Print, from the listing below, the lines starting at the line containing "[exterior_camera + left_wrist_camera" and ending at the line containing "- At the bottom", exactly as they stand, and print nothing else.
Material for this task Block Start
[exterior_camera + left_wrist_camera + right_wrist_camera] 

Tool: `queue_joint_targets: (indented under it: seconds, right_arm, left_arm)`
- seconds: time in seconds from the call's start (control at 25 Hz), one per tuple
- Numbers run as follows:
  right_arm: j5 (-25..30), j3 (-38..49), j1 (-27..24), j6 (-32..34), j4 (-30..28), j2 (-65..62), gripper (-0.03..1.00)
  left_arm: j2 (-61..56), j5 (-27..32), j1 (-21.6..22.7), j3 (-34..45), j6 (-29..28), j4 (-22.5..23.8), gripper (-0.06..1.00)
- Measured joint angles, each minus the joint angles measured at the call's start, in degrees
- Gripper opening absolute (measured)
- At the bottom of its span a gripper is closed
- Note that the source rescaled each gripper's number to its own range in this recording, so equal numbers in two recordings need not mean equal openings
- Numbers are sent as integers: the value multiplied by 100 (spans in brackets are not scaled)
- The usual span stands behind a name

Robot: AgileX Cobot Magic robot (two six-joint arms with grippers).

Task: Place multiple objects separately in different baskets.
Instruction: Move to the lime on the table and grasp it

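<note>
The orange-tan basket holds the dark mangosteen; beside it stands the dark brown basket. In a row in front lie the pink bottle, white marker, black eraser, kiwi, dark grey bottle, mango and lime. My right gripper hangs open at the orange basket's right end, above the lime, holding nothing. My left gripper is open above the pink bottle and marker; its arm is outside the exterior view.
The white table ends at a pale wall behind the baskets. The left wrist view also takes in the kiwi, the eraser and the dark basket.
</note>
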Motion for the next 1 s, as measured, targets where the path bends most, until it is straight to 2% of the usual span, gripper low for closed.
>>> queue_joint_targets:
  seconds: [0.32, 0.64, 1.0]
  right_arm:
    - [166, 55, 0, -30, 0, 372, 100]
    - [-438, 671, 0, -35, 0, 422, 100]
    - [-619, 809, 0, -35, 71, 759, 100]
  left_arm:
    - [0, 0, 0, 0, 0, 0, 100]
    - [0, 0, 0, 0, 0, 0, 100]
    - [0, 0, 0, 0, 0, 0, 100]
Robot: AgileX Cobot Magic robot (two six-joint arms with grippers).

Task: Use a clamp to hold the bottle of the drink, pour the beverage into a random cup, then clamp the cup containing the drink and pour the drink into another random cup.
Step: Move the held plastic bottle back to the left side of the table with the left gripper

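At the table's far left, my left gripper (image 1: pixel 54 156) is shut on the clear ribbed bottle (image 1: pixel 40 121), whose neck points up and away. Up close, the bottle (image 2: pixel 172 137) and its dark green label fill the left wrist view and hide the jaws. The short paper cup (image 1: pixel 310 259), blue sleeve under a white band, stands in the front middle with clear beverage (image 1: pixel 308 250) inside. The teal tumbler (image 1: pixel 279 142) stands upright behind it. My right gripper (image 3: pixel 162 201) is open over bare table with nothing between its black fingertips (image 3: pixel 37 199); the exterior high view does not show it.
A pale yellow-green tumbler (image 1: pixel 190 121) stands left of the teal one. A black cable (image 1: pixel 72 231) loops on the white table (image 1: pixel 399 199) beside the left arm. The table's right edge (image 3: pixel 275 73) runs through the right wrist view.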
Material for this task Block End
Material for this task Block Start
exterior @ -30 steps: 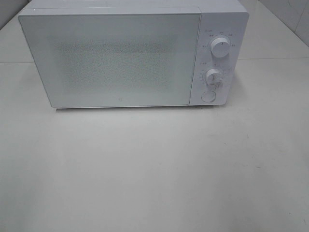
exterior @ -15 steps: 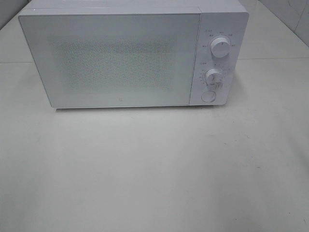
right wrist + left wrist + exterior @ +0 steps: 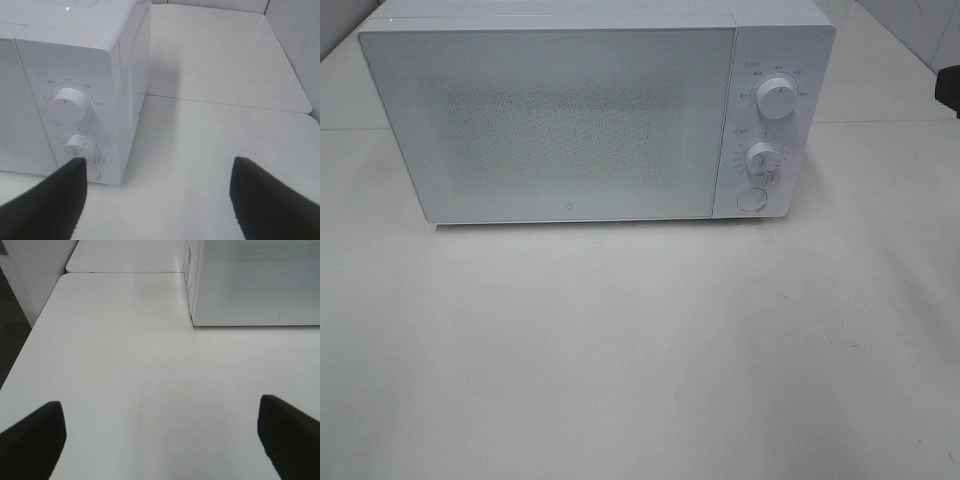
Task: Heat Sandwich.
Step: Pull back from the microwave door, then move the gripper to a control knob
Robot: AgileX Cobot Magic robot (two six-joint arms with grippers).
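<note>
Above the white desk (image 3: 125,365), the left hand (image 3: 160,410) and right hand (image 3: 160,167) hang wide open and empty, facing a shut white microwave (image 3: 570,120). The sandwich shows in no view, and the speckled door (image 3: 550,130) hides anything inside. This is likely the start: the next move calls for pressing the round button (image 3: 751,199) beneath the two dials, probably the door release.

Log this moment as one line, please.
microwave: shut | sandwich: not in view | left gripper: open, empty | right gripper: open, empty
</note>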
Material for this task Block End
## Reply
[exterior_camera + left_wrist_camera + right_wrist_camera] 

Tool: `queue_joint_targets: (indented under it: seconds, right_arm, left_arm)`
- seconds: time in seconds from the call's start (control at 25 Hz), one per tuple
- Numbers run as follows:
  right_arm: j5 (-25..30), j3 (-38..49), j1 (-27..24), j6 (-32..34), j4 (-30..28), j2 (-65..62), gripper (-0.03..1.00)
  left_arm: j2 (-61..56), j5 (-27..32), j1 (-21.6..22.7), j3 (-34..45), j6 (-29..28), j4 (-22.5..23.8), gripper (-0.06..1.00)
- Measured joint angles, each minus the joint angles measured at the call's start, in degrees
- Gripper opening absolute (measured)
- At the bottom of its span a gripper is closed

The exercise is now done.